On November 9, 2021, the Company entered into an underwriting agreement, by and between the Company and Oppenheimer & Co. Inc., as representative of the several underwriters, in connection with the issuance and sale (the “Offering”) of $57,500,000 (including the underwriters’ option to purchase up to $7,500,000 aggregate principal amount) in aggregate principal amount of its 5.25% Notes that mature on November 1, 2028 (the “2028 Notes” and collectively with the 2023 Notes, the “Notes”). The Offering occurred on November 15, 2021, pursuant to the Company’s effective shelf registration statement on Form N-2 previously filed with the SEC. Effective November 16, 2021, the 2028 Notes began trading on the NASDAQ Global Market under the trading symbol “PFXNZ.”

 

On November 15, 2021, the Company and U.S. Bank National Association, as trustee, entered into a Fourth Supplemental Indenture to its base Indenture, dated February 7, 2012, between the Company and the Trustee.
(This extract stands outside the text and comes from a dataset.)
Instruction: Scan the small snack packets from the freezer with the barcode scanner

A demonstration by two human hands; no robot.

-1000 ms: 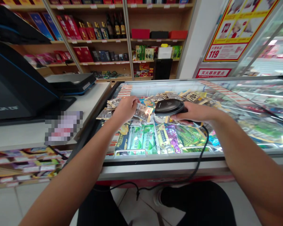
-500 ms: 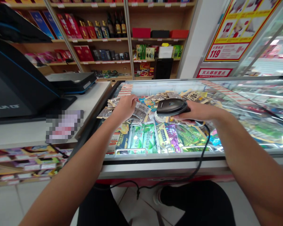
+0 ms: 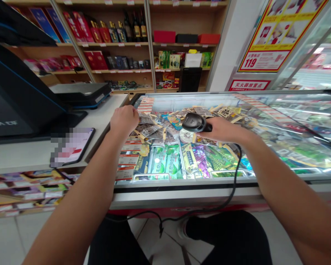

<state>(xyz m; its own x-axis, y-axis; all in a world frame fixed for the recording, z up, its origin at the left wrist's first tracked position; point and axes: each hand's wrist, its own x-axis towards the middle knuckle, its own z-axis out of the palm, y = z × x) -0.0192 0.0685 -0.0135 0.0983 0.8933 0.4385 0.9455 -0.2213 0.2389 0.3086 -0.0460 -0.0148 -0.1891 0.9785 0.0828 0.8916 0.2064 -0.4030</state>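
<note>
My right hand (image 3: pixel 220 129) is closed round the handle of a black barcode scanner (image 3: pixel 194 122), whose head points left above the glass top. My left hand (image 3: pixel 124 118) is curled over the left edge of the chest freezer; its fingers are closed, and what they grip, if anything, is hidden. Small brown snack packets (image 3: pixel 149 129) lie in a loose heap just right of that hand and spread behind the scanner. A round tin-like lid (image 3: pixel 186 135) shows beneath the scanner. Green ice-pop packs (image 3: pixel 165 160) are visible through the glass nearer me.
A phone (image 3: pixel 78 145) lies on the counter (image 3: pixel 99 121) at left, beside a black checkout terminal (image 3: pixel 24 95) and a scale (image 3: pixel 84 92). The scanner's cable (image 3: pixel 235 180) droops over the freezer's front edge (image 3: pixel 187 197). Shelves with bottles and boxes stand behind.
My left hand has moved left from over the packet heap to the freezer's left edge. My right hand has drawn slightly left, and the scanner's head is turned more upward.
</note>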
The Fourth Supplemental Indenture relates to the Offering of the 2028 Notes.

 

Fair Value of Debt Obligations

 

The fair values of our debt obligations are determined in accordance with ASC 820, which defines fair value in terms of the price that would be paid to transfer a liability in an orderly transaction between market participants at the measurement date under current market conditions. The fair value of the Notes, which are publicly traded, is based upon closing market quotes as of the measurement date. As of March 31, 2023 and September 30, 2022, the Notes would be deemed to be Level 1 in the fair value hierarchy, as defined in Note 4. As of March 31, 2023, the Credit Facility would be deemed to be Level 3 in the fair value hierarchy, as defined in Note 4.

 

Debt issuance costs related to the Notes are reported on the Consolidated Statements of Assets and Liabilities as a direct deduction from the face amount of the Notes. As of March 31, 2023 and September 30, 2022, debt issuance costs related to the Notes were as follows (dollars in thousands):

 

   March 31, 2023   September 30, 2022 
   2023 Notes   2028 Notes   Total   2023 Notes   2028 Notes   Total 
Total debt issuance costs  $20   $1,937   $1,957   $3,102   $2,311   $5,413 
Amortized debt issuance costs   20    72    92    3,063    291    3,354 
Unamortized debt issuance costs  $
-
   $1,865   $1,865   $39   $2,020   $2,059 

 

For the three and six months ended March 31, 2023 and 2022, the components of interest expense, amortized debt issuance costs, weighted average stated interest rate and weighted average outstanding debt balance for the Notes were as follows (dollars in thousands):

 

   For the Three Months Ended March 31,   For the Six Months Ended March 31, 
   2023   2022   2023   2022 
2023 Notes Interest  $65   $345   $820   $1,060 
2028 Notes Interest   779    755    1,124    1,486 
Credit facility interest   353    
-
    353    
-
 
Amortization of debt issuance costs   101    121    204    163 
Total  $1,298   $1,221   $2,501   $2,709 
Weighted average stated interest rate   6.0%   6.2%   5.7%   6.0%
Weighted average outstanding balance  $80,606   $80,022   $80,311   $90,863 

 

For the three and six months ended March 31, 2023, Interest and financing expenses on the Consolidated Statements of Operations includes $85,532 and $113,963, respectively, for amortization of deferred financing costs pertaining to the credit facility. For the three and six months ended March 31, 2022, Interest and financing expenses on the Consolidated Statements of Operations includes $0 and $0, respectively, for amortization of deferred financing costs pertaining to the credit facility.